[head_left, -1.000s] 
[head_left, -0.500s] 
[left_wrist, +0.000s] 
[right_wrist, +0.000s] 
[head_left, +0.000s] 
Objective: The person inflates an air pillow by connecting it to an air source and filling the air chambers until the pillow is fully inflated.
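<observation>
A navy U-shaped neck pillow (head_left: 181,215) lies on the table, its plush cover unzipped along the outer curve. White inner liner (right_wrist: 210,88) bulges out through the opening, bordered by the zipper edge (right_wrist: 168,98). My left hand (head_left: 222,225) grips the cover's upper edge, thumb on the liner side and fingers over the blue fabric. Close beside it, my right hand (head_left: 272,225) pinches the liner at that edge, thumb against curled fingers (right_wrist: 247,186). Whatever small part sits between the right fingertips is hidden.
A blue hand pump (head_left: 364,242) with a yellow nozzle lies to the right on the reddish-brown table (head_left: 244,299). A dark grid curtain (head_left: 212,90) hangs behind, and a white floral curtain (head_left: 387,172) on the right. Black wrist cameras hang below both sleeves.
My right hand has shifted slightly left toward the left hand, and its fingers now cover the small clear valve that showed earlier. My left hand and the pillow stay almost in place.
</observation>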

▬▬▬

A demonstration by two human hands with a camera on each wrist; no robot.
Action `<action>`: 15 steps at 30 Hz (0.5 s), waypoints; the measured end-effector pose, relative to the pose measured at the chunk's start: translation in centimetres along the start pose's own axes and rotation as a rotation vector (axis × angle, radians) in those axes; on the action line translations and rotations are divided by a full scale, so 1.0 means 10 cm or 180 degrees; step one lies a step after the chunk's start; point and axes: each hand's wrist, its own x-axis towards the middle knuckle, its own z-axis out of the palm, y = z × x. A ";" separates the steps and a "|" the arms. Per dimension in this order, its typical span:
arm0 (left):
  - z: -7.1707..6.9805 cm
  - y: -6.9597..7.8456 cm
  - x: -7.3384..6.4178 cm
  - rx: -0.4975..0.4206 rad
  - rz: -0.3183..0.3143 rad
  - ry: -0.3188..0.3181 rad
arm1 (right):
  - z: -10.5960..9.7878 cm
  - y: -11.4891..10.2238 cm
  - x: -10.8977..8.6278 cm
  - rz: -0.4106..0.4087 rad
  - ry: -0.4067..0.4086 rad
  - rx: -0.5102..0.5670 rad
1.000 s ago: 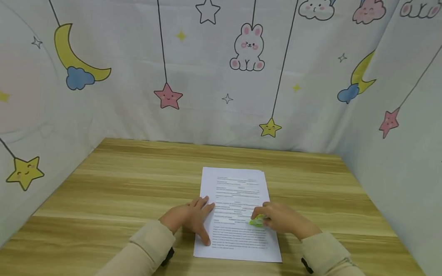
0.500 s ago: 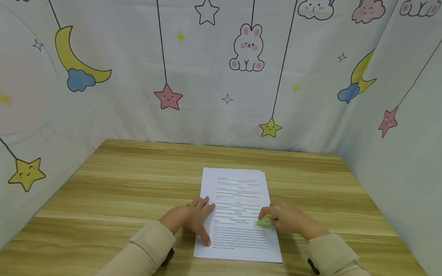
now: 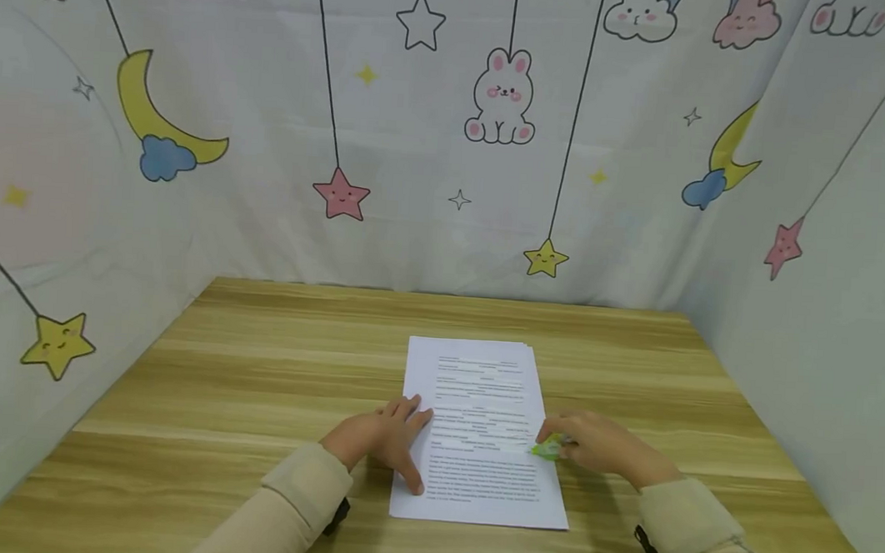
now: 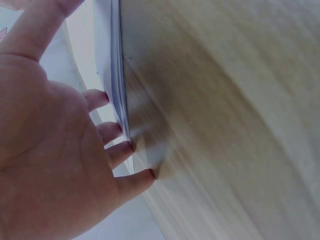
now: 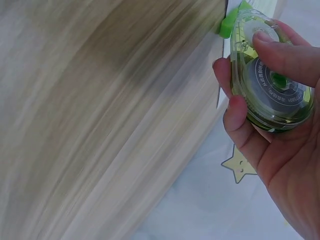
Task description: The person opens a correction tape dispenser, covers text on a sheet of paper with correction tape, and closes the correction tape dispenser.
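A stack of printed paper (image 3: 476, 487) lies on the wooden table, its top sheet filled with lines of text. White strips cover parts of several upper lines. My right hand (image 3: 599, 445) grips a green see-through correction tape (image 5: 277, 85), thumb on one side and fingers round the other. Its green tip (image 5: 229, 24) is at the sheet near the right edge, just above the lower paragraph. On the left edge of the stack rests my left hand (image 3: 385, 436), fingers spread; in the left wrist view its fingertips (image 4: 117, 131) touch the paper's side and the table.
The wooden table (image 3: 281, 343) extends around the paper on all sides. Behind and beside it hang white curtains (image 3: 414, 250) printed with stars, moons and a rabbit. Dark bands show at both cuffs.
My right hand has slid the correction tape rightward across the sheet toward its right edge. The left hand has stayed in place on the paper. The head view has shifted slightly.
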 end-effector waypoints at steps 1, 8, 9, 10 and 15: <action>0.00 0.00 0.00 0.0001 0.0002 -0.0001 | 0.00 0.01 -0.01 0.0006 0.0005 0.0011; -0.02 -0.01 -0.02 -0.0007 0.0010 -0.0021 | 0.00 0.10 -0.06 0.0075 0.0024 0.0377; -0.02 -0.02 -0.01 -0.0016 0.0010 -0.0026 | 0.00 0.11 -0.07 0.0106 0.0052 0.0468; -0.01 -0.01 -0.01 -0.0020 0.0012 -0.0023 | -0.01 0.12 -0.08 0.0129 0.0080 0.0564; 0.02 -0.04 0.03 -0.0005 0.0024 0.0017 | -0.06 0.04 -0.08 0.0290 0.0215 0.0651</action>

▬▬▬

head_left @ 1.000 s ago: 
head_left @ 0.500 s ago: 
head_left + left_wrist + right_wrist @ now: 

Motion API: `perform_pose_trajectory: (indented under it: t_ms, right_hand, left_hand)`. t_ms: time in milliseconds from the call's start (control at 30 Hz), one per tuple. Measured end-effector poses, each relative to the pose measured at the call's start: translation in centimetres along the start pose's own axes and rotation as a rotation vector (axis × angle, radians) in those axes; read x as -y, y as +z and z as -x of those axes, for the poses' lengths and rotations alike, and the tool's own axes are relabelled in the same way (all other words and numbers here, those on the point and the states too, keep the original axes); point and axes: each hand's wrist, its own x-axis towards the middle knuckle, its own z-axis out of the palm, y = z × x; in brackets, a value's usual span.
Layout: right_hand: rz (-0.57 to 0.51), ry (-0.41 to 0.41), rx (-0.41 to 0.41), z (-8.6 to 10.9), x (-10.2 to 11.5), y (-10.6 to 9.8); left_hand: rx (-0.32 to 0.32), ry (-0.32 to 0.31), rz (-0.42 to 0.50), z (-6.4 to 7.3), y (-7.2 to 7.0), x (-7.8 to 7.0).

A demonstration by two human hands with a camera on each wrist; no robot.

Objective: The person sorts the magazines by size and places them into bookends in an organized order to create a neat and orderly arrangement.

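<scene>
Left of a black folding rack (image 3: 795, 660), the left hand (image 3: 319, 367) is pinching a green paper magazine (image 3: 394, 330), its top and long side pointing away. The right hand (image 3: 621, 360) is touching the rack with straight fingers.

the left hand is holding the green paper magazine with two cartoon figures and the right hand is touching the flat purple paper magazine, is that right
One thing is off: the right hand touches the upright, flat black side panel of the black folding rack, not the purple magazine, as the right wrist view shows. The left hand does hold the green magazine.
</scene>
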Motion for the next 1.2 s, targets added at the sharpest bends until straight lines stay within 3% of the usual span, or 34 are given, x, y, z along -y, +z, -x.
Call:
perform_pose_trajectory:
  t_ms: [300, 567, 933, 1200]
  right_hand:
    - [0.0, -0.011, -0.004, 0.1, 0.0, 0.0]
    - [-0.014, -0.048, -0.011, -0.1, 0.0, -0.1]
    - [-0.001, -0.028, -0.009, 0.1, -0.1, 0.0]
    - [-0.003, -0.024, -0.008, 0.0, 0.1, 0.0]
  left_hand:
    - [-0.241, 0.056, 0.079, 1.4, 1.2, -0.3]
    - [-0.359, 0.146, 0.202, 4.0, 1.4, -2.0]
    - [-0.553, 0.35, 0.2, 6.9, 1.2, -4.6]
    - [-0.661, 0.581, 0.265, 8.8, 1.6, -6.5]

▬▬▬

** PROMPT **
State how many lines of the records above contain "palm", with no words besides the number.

** EXPECTED OUTPUT **
2